Class Stream

java.lang.Object
org.apache.storm.trident.Stream
All Implemented Interfaces:
ResourceDeclarer<Stream>, IAggregatableStream

public class Stream extends Object implements IAggregatableStream, ResourceDeclarer<Stream>
A Stream represents the core data model in Trident, and can be thought of as a "stream" of tuples that are processed as a series of small batches. A stream is partitioned accross the nodes in the cluster, and operations are applied to a stream in parallel accross each partition.

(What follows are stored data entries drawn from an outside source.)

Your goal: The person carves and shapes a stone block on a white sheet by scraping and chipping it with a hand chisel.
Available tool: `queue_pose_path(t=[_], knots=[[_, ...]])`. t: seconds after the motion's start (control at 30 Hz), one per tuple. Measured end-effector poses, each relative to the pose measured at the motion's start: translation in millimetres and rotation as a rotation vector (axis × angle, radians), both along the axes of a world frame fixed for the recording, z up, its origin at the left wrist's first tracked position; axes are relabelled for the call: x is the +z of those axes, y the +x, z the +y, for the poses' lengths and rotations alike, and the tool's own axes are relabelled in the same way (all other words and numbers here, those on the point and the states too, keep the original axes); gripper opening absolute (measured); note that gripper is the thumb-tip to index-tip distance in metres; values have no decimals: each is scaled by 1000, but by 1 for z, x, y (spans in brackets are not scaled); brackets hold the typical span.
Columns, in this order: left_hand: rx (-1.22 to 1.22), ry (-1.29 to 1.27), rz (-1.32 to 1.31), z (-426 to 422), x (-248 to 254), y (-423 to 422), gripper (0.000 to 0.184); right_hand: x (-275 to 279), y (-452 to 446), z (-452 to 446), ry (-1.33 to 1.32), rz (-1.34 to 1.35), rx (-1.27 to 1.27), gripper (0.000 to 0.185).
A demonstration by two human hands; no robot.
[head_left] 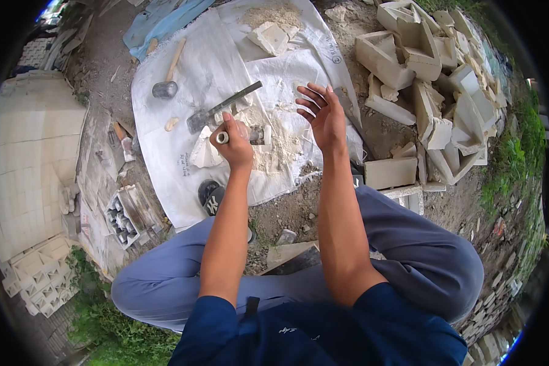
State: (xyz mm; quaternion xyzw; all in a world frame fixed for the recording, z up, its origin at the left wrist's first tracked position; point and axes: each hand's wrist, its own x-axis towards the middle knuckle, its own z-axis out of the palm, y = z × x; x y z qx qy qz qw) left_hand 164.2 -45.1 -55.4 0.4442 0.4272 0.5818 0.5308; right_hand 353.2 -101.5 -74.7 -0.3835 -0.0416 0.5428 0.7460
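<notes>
My left hand [235, 145] is closed around a short tool with a pale, tubular handle [222, 138]. Its far end, a light crosspiece, sticks out on the right of my fist, over white crumbs and powder [277, 149]; its exact kind is unclear. Just beyond the fist lies a long dark metal bar [235, 97], slanting across the sheet. A broken white chunk [205, 148] sits left of my fist. My right hand [324, 119] is raised with fingers apart, holding nothing, to the right of the powder.
A white woven sheet [165, 143] covers the ground. On it are a mallet [165, 89] with a wooden handle and a pale block [269, 38]. Broken hollow plaster-like pieces [409, 52] pile up at right. A brush-like tool [125, 141] lies at left. A shoe [210, 198] rests on the sheet's near edge.
</notes>
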Motion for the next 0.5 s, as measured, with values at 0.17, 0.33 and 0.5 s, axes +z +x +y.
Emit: queue_pose_path(t=[0.17,0.33,0.5], knots=[[-29,80,90,21,-61,-9,56,-1,-1,-6,-40,67,-53,48],[72,-187,1,56,-20,17,56,4,1,2,-15,63,-44,48],[-2,28,3,36,22,-1,57,-4,0,-1,-5,32,-20,49]])
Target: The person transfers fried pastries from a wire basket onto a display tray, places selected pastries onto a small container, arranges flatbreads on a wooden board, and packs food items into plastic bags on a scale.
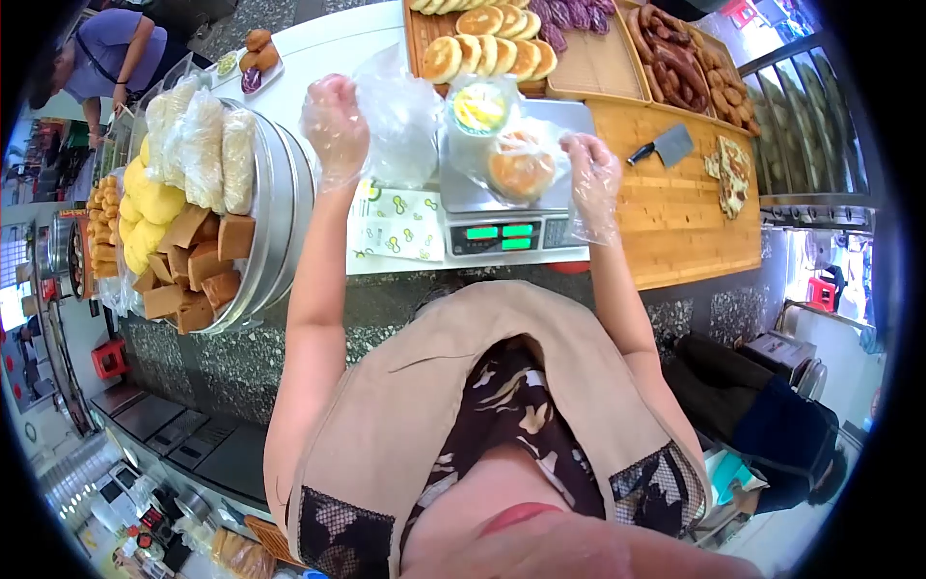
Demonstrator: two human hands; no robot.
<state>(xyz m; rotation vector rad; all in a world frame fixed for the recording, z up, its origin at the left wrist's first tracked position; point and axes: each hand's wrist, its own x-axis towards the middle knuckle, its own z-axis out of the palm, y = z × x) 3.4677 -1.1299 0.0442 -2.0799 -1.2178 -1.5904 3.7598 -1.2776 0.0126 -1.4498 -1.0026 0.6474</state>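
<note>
My left hand (338, 125), in a clear plastic glove, has its fingers curled closed at the edge of a clear plastic bag (397, 130). My right hand (592, 174), gloved likewise, pinches the side of another clear bag (550, 138). Inside that bag sits a round browned bread (521, 169). It rests on or just over the steel pan of a digital scale (463, 198) with lit green displays. Behind the bread, on the pan, is a round item with a yellow and green top (480, 106), partly covered by plastic. A green-patterned white paper bag (397, 222) lies left of the scale.
Steamers (280, 183) on the left hold brown cake blocks (198, 261) and yellow buns (154, 198). A cleaver (664, 147) and a filled flatbread piece (733, 176) lie on the wooden board (675, 241). Flatbreads (482, 58) and sausages (667, 58) fill trays behind. A person (121, 53) stands far left.
</note>
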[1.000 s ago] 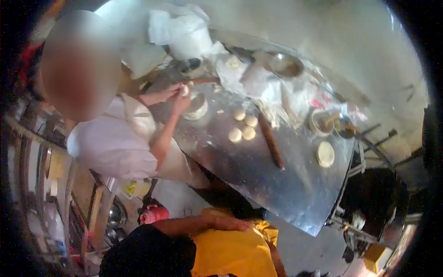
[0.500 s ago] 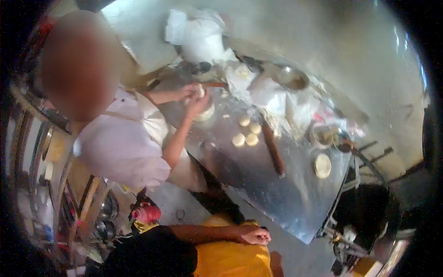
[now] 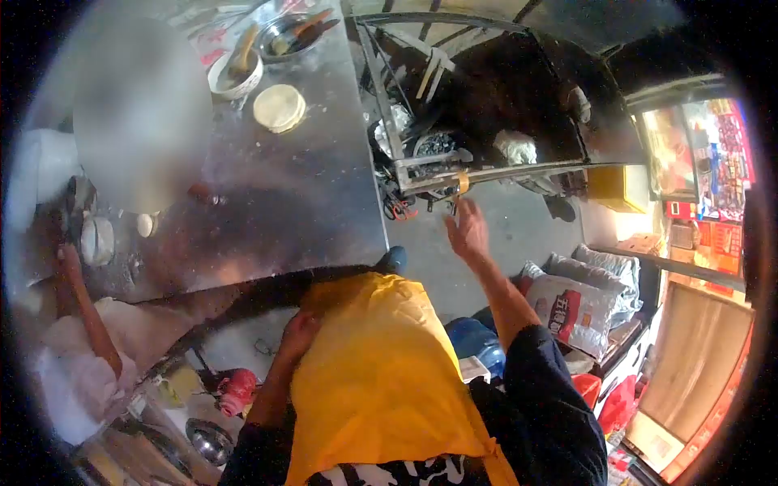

There are five types of operations that can be performed on streams in Trident

1. **Partiton-Local Operations** - Operations that are applied locally to each partition and do not involve network transfer 2. **Repartitioning Operations** - Operations that change how tuples are partitioned across tasks(thus causing network transfer), but do not change the content of the stream. 3. **Aggregation Operations** - Operations that *may* repartition a stream (thus causing network transfer) 4. **Grouping Operations** - Operations that may repartition a stream on specific fields and group together tuples whose fields values are equal. 5. **Merge and Join Operations** - Operations that combine different streams together.

  • Constructor Details

  • Method Details

    • name

      public Stream name(String name)
      Applies a label to the stream. Naming a stream will append the label to the name of the bolt(s) created by Trident and will be visible in the Storm UI.
      Parameters:
      name - - The label to apply to the stream
    • parallelismHint

      public Stream parallelismHint(int hint)
      Applies a parallelism hint to a stream.
    • setCPULoad

      public Stream setCPULoad(Number load)
      Sets the CPU Load resource for the current operation.
      Specified by:
      setCPULoad in interface ResourceDeclarer<Stream>
      Parameters:
      load - the amount of CPU
      Returns:
      this for chaining
    • setMemoryLoad

      public Stream setMemoryLoad(Number onHeap)
      Sets the Memory Load resources for the current operation. offHeap becomes default.
      Specified by:
      setMemoryLoad in interface ResourceDeclarer<Stream>
      Parameters:
      onHeap - the amount of on heap memory
      Returns:
      this for chaining
    • setMemoryLoad

      public Stream setMemoryLoad(Number onHeap, Number offHeap)
      Sets the Memory Load resources for the current operation.
      Specified by:
      setMemoryLoad in interface ResourceDeclarer<Stream>
      Parameters:
      onHeap - the amount of on heap memory
      offHeap - the amount of off heap memory
      Returns:
      this for chaining
    • addSharedMemory

      public Stream addSharedMemory(SharedMemory request)
      Description copied from interface: ResourceDeclarer
      Add in request for shared memory that this component will use. See SharedOnHeap, SharedOffHeapWithinNode, and SharedOffHeapWithinWorker for convenient ways to create shared memory requests.
      Specified by:
      addSharedMemory in interface ResourceDeclarer<Stream>
      Parameters:
      request - the shared memory request for this component
      Returns:
      this for chaining
    • project

      public Stream project(Fields keepFields)
      Filters out fields from a stream, resulting in a Stream containing only the fields specified by `keepFields`.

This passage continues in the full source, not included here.